Verbatim output of the lines below is required, with the images omitted.

STORED DATA Block Start

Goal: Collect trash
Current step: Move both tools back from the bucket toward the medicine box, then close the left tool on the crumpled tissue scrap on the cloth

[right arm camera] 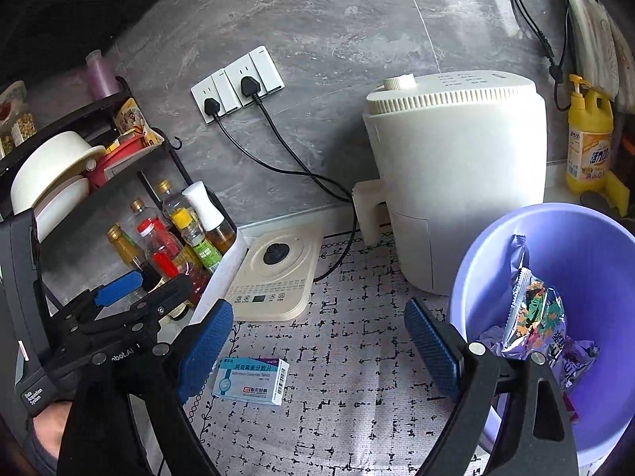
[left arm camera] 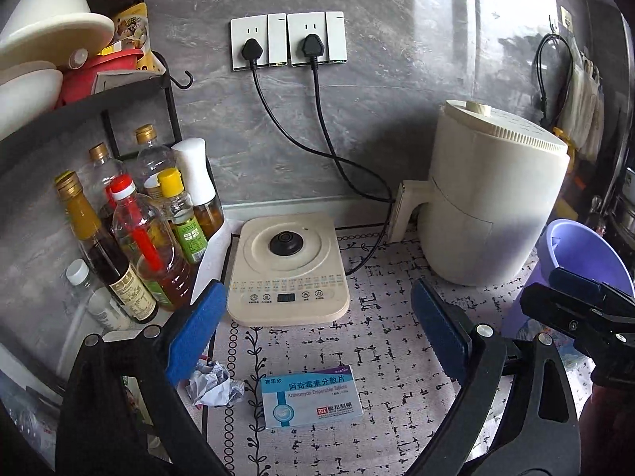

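A blue-and-white medicine box (left arm camera: 311,396) lies flat on the patterned mat, between the fingers of my open, empty left gripper (left arm camera: 317,337). A crumpled paper wad (left arm camera: 212,384) lies just left of the box, beside the left finger. The box also shows in the right wrist view (right arm camera: 251,380). My right gripper (right arm camera: 317,347) is open and empty, above the mat right of the box. The purple bin (right arm camera: 595,246) at the right holds snack wrappers (right arm camera: 539,317); it also shows in the left wrist view (left arm camera: 583,250).
A cream kettle base (left arm camera: 289,271) sits behind the box. A white air fryer (left arm camera: 492,198) stands at the right, cords running to wall sockets (left arm camera: 287,39). Several oil and sauce bottles (left arm camera: 131,230) crowd the left under a black rack. A yellow detergent bottle (right arm camera: 587,139) stands far right.
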Demonstrator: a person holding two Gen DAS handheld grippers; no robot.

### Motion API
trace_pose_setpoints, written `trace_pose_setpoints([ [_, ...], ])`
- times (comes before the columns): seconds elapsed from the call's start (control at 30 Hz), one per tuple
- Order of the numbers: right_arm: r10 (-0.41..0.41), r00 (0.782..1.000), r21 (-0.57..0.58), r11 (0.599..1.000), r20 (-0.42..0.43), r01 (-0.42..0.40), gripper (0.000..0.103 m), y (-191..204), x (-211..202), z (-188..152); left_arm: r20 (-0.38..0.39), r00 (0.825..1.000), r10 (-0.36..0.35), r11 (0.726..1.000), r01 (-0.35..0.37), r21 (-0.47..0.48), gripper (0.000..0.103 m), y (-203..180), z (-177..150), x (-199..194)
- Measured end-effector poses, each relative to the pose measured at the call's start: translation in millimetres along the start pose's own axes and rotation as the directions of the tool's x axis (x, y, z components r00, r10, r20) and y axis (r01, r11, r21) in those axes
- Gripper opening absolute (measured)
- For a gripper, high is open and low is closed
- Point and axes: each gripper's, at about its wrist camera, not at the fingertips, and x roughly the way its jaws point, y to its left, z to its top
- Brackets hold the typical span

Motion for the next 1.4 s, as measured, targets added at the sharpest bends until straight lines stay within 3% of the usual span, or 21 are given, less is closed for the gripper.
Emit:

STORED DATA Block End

SOLVED EXERCISE ->
Goal: Collect trash
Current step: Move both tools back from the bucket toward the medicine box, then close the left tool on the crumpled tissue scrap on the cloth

[right arm camera] 
[left arm camera] 

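A blue-and-white medicine box (left arm camera: 311,396) lies flat on the patterned mat, between the fingers of my open, empty left gripper (left arm camera: 317,337). A crumpled paper wad (left arm camera: 212,384) lies just left of the box, beside the left finger. The box also shows in the right wrist view (right arm camera: 251,380). My right gripper (right arm camera: 317,347) is open and empty, above the mat right of the box. The purple bin (right arm camera: 595,246) at the right holds snack wrappers (right arm camera: 539,317); it also shows in the left wrist view (left arm camera: 583,250).
A cream kettle base (left arm camera: 289,271) sits behind the box. A white air fryer (left arm camera: 492,198) stands at the right, cords running to wall sockets (left arm camera: 287,39). Several oil and sauce bottles (left arm camera: 131,230) crowd the left under a black rack. A yellow detergent bottle (right arm camera: 587,139) stands far right.
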Demonstrator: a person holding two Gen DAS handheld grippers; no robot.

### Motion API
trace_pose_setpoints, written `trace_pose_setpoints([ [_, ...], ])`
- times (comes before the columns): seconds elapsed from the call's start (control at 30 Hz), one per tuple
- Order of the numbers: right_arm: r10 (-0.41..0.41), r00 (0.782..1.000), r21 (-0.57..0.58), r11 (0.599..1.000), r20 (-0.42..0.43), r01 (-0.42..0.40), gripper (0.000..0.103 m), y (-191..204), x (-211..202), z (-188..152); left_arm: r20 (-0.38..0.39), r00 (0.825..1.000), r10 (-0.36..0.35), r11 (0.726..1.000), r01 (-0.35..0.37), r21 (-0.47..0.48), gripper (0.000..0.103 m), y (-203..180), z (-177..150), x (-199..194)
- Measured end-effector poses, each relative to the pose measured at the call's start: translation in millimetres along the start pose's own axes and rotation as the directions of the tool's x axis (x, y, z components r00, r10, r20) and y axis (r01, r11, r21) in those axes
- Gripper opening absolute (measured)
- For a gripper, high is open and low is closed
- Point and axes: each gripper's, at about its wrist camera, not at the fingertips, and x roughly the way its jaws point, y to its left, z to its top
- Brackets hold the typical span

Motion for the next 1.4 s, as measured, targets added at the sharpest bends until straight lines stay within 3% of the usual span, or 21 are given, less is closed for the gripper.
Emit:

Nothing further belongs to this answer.